PostgreSQL storage
PostgreSQL serves as Chive's primary index storage for eprints, reviews, and metadata. All tables store indexes only, never source data.
AT Protocol compliance
Index semantics
All user data tables use _index suffix to emphasize they are indexes, not authoritative storage:
| Table | Purpose |
|---|---|
eprints_index | Eprint metadata (title, abstract, keywords) |
eprint_versions_index | Eprint version metadata (version number, changes) |
authors_index | Author profiles (name, bio, affiliations) |
reviews_index | Review comments (threaded discussions) |
endorsements_index | Endorsements (methods, results, overall) |
user_tags_index | User-contributed tags (folksonomy) |
citations_index | Extracted and user-curated citations |
related_works_index | User-curated related paper links |
personal_graph_nodes_index | Personal graph nodes (collections, items) |
collection_edges_index | Collection membership and hierarchy edges |
annotations_index | Inline text annotations |
entity_links_index | Entity links on reviews and annotations |
PDS source tracking
Every index table tracks its source PDS:
| Column | Description |
|---|---|
pds_url | URL of the PDS where the record lives |
indexed_at | When Chive indexed this record |
last_synced_at | Last successful sync with PDS |
This enables staleness detection and re-indexing.
No blob data
Chive never stores blob data (PDFs, images).
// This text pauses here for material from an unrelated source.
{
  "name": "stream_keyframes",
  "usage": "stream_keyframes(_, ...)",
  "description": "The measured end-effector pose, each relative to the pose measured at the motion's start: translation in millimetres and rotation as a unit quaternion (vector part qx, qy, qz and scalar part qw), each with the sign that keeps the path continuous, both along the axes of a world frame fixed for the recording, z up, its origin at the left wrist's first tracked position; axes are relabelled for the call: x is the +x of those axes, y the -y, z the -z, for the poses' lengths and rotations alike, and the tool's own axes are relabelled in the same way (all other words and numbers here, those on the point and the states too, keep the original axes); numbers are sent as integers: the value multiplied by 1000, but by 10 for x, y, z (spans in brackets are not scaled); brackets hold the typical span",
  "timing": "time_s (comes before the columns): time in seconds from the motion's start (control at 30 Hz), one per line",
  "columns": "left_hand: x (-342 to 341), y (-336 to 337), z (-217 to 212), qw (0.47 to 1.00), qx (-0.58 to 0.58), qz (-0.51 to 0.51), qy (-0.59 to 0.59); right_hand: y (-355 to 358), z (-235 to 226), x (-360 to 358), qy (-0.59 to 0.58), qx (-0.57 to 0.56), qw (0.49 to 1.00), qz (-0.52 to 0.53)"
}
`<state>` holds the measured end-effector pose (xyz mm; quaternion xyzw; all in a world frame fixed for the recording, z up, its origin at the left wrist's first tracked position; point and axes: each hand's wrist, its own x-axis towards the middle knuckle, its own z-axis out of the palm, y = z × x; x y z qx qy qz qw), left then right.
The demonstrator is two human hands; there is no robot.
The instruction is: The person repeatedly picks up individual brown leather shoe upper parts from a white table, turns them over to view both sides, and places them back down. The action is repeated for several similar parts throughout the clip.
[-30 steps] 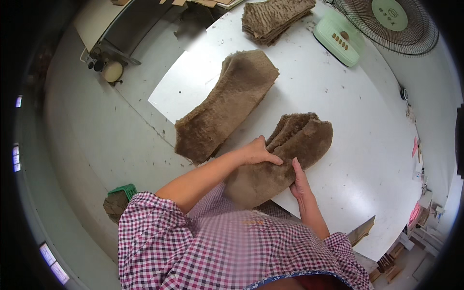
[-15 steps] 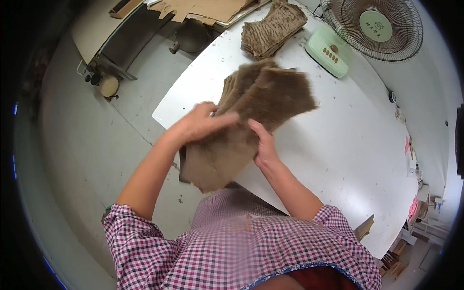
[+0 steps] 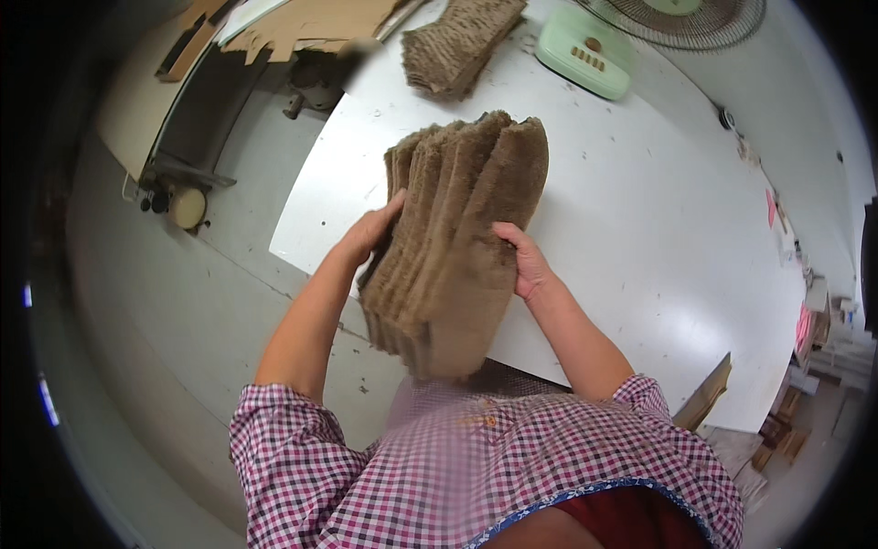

Only BlobRef CIDs:
pdf_blob_cid TEXT, -- CID pointing to blob in user's PDS
pdf_blob_mime_type TEXT, -- MIME type
pdf_blob_size BIGINT -- Size in bytes
Blobs are fetched on-demand from the user's PDS and optionally cached.
Schema
Primary keys
All index tables use AT URIs as primary keys (not auto-incrementing IDs):
CREATE TABLE eprints_index (
uri TEXT PRIMARY KEY, -- e.g., at://did:plc:abc/pub.chive.eprint.submission/xyz
cid TEXT NOT NULL,
author_did TEXT NOT NULL,
title TEXT NOT NULL,
abstract TEXT,
keywords TEXT[],
pdf_blob_cid TEXT,
pdf_blob_mime_type TEXT,
pdf_blob_size BIGINT,
pds_url TEXT NOT NULL,
indexed_at TIMESTAMPTZ NOT NULL DEFAULT NOW(),
last_synced_at TIMESTAMPTZ NOT NULL DEFAULT NOW(),
created_at TIMESTAMPTZ NOT NULL
);
Eprint versions
CREATE TABLE eprint_versions_index (
uri TEXT PRIMARY KEY,
cid TEXT NOT NULL,
eprint_uri TEXT NOT NULL,
version_number INTEGER NOT NULL,
previous_version_uri TEXT,
changes TEXT NOT NULL,
created_at TIMESTAMPTZ NOT NULL,
pds_url TEXT,
indexed_at TIMESTAMPTZ NOT NULL DEFAULT NOW(),
last_synced_at TIMESTAMPTZ NOT NULL DEFAULT NOW()
);
CREATE INDEX idx_eprint_versions_eprint ON eprint_versions_index(eprint_uri);
CREATE UNIQUE INDEX idx_eprint_versions_unique ON eprint_versions_index(eprint_uri, version_number);
The unique index on (eprint_uri, version_number) prevents duplicate version entries for the same eprint.
Foreign keys
Foreign keys reference AT URIs:
CREATE TABLE reviews_index (
uri TEXT PRIMARY KEY,
eprint_uri TEXT NOT NULL,
author_did TEXT NOT NULL,
parent_uri TEXT, -- For threaded replies
CONSTRAINT fk_eprint
FOREIGN KEY (eprint_uri)
REFERENCES eprints_index(uri)
ON DELETE CASCADE,
CONSTRAINT fk_parent
FOREIGN KEY (parent_uri)
REFERENCES reviews_index(uri)
ON DELETE SET NULL
);
Performance indexes
Indexes on frequently queried columns:
-- Find eprints by author
CREATE INDEX idx_eprints_author ON eprints_index(author_did);
-- Recent eprints
CREATE INDEX idx_eprints_created ON eprints_index(created_at DESC);
-- Find records by PDS (for staleness detection)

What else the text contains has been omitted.